Few things II

[bearophile]

Sorry for my answering delay.

BCS:

>I'll put a copy at the end that has some edits, mostly for code space and editablility.<

Thank you. I'm learning D, so I can comment your code; this is the first line:
Xpermutations!(TyItem) xpermutations(TyItem)(TyItem[] items, bool copy=true) 
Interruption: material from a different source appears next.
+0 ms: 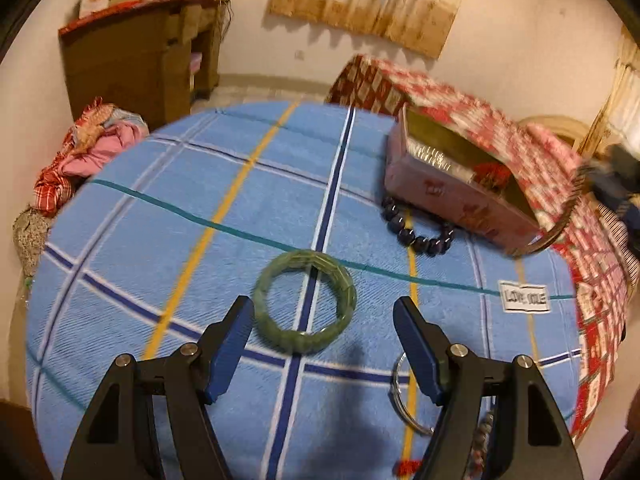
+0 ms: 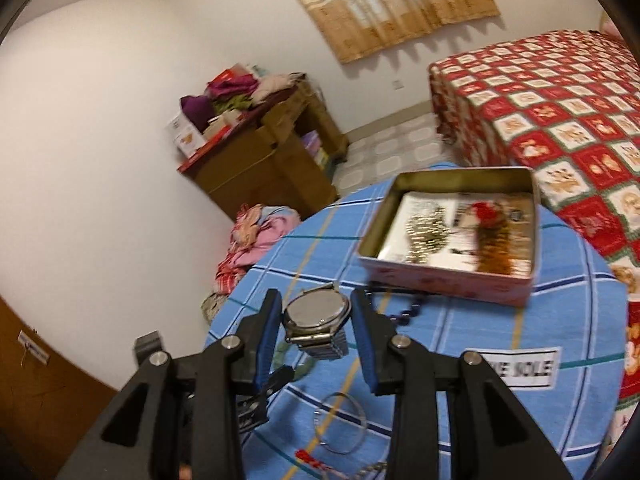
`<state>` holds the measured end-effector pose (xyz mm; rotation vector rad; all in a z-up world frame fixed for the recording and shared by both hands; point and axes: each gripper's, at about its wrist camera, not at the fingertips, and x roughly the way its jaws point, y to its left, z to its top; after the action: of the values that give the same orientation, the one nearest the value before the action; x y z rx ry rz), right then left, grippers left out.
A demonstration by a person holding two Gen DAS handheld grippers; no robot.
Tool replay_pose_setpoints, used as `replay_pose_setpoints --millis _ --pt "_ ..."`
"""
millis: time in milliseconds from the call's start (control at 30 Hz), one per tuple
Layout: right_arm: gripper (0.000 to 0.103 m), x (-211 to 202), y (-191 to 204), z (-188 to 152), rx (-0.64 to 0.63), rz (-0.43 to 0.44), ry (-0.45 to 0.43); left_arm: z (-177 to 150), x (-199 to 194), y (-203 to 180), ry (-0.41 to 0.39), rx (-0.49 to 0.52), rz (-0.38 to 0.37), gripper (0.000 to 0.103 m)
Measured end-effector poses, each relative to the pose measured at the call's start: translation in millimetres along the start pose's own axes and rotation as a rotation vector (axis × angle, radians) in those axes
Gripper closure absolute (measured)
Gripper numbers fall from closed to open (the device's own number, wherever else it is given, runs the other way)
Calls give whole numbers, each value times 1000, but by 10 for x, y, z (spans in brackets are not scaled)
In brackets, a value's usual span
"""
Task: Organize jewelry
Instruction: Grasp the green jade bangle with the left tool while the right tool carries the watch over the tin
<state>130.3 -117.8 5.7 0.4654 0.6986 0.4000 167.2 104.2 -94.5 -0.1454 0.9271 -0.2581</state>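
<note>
Jewelry sorting stands mid-transfer: right claw (image 2: 316,320) grips the wristwatch (image 2: 318,314) clear of the tabletop (image 2: 460,328), needing carriage to the tin (image 2: 448,284), while left claw (image 1: 324,324), open and empty, faces 1 green bangle (image 1: 306,300).

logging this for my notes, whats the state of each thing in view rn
left claw: open, empty, above the green bangle
right claw: shut on the watch
green bangle: flat on the cloth
tin box: open, jewelry inside
dark bead bracelet: on cloth beside box
silver bangle: on cloth
</note>
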Motion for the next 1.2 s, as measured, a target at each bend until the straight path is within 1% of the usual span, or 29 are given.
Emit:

I think it has a problem, this templated class (that't the resulting object of the helper function) doesn't receive the boolean value:
Xpermutations!(TyItem)

And this line:
if (int result = dg2(items2)) return result;
May raise an error like this:
modulename.d(linenumber): Error: '=' does not give a boolean result


>Maybe I under-spoke, the opApply is much more transparent. the system is doing, and hiding, a lot less complexity. IMO a system hiding to much complexity is not a good thing.<

I understand now. Because of their nature and usage, in dynamic languages like Python/Ruby it's normal to hide part of the complexity from the user, but you are right asserting that in lower level languages like C++/D it's probably better to show most complexities to the programmer, to avoid problems, reduce "mysteries", to improve the capability to optimize the code, etc.
(Maybe a language like D can be designed to have some hi-level constructs to be used in the spots where you don't care of speed; beside other lower lever ones to be used where you need more speed and you need to exactly know what's happening under the cover. Other people may argue you can't fit both things in the same language).

Thank you for your code version and your answers.

----------------------

In the meantime I have found some problems translating lazy recursive generators from Py=>D, like this one, that yields the combinations of the given items, taking k distinct elements (this kind of code may look slow). You may help me:

def xcombinations(items, k):
  if k:
    for i in xrange(len(items) - k + 1):
      for cc in xcombinations(items[i+1:], k-1):
        yield [items[i]] + cc
  else:
    yield []

Usage example:
xcombinations("abcd", 1) ==> "a" "b" "c" "d"
xcombinations("abcd", 2) ==> "ab" "ac" "ad" "bc" "bd" "cd"
xcombinations("abcd", 3) ==> "abc" "abd" "acd" "bcd"

Note that:

xrange(n) just yields int numbers from 0 to n-1.

+ among arrays equals to ~.

array[a:] equals to:
(a >= cast(long)array.length) ? new typeof(array)[0] : array[max(a,0) .. $].

Bear hugs,
bearophile